In 1941, the Mississippi Ordnance Plant was constructed north of Flora to produce propellant and igniter charges for large-caliber guns during World War II. The site also had firing ranges for sub-machine guns, rifles, anti-aircraft guns, live grenades, and demolition explosives. A notable employee was science fiction writer Cyril M. Kornbluth.

The plant was operated by General Tire. It generally hired African-American men only for jobs as janitors, yard workers, freight loaders, truck drivers and maintenance workers. They were allowed to work in the higher paying production jobs only if white men were not available. African-American women were employed only as maids and cafeteria helpers. In 1942, a local group of African-American citizens met to protest the company's policy.

After the war, the Defense Department declared the site as surplus in 1945. The army certified it as "completely decontaminated". But standards since then are more refined, and the site was dangerously contaminated due to the production and heavy armaments.

In 1947, the Mississippi Department of Education planned to adapt part of the plant into a vocational school for African Americans, until white residents protested to the governor, stating that property values would be ruined.

One of the reinforced bunkers eventually became used for the "Southern Vital Records" storage facility. In 1977, a local high school student found an abandoned M-2A2 tank in a wooded area.

===National Bio and Agro-Defense Facility===
In 2008, the U.S. Department of Homeland Security announced that the Flora Industrial Park was one of six locations in the United States being considered for the construction of a new National Bio and Agro-Defense Facility. Some people were concerned about dangers from biological research.

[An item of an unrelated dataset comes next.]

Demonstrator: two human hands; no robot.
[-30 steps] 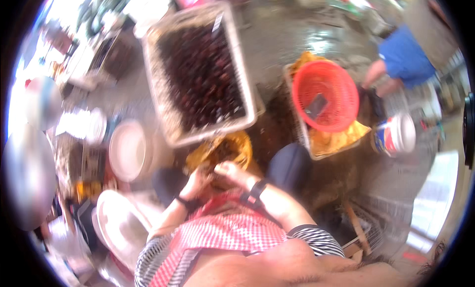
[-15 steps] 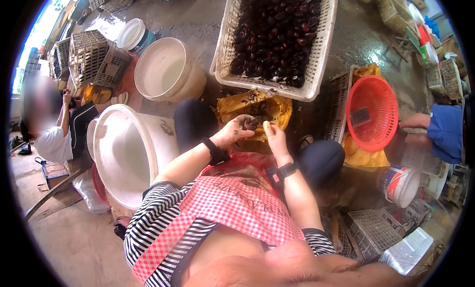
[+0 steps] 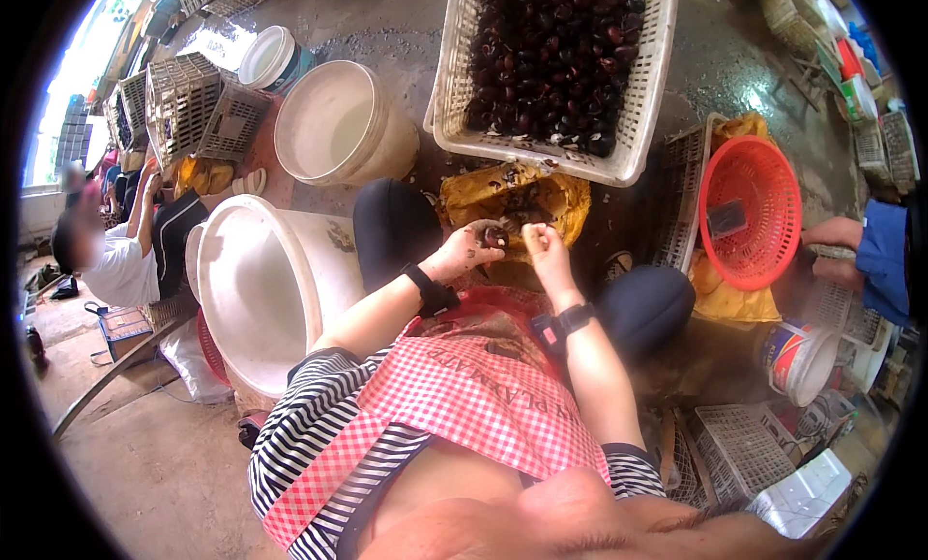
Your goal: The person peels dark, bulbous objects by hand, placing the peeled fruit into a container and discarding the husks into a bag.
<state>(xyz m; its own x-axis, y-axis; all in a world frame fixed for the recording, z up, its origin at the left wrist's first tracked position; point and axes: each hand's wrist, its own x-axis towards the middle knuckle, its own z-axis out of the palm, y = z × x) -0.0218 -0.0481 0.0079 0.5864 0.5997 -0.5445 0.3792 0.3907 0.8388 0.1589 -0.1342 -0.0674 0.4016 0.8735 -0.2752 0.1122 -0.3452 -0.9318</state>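
Remotely, I see the left hand (image 3: pixel 458 255) holding a dark corm (image 3: pixel 494 238) at the near side of the yellow sack (image 3: pixel 466 201); the right hand (image 3: pixel 549 258) beside it is pinched narrow, on anything or not I cannot tell. Beyond the sack stands a white crate (image 3: pixel 659 67) of glossy corms (image 3: pixel 551 67); right of the sack, a red colander (image 3: pixel 773 198).

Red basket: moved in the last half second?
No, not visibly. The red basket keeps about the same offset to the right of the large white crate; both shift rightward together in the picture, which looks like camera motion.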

Flora's mayor, Scott Greaves, had responded to opposition to the facility in 2007, saying, "Education is the whole key to it. You have to find the people who are concerned and educate them. In the end, you're still going to have a few idiots." Manhattan, Kansas, was finally selected as the site for the new facility.

==Geography==
Flora is in western Madison County. U.S. Route 49 passes through the western side of the town, leading north 23 mi to Yazoo City and southeast 20 mi to Jackson. Mississippi Highway 22 passes through the center of Flora, leading east 18 mi to Canton, the Madison county seat, and southwest 25 mi to Edwards.

According to the U.S. Census Bureau, Flora has a total area of 3.3 sqmi, of which 0.04 sqmi, or 1.17%, are water. The eastern side of Flora is drained by Town Creek, while the western side is drained by unnamed tributaries of Bogue Chitto Creek. All of the streams eventually flow northwestward to the Big Black River, a tributary of the Mississippi.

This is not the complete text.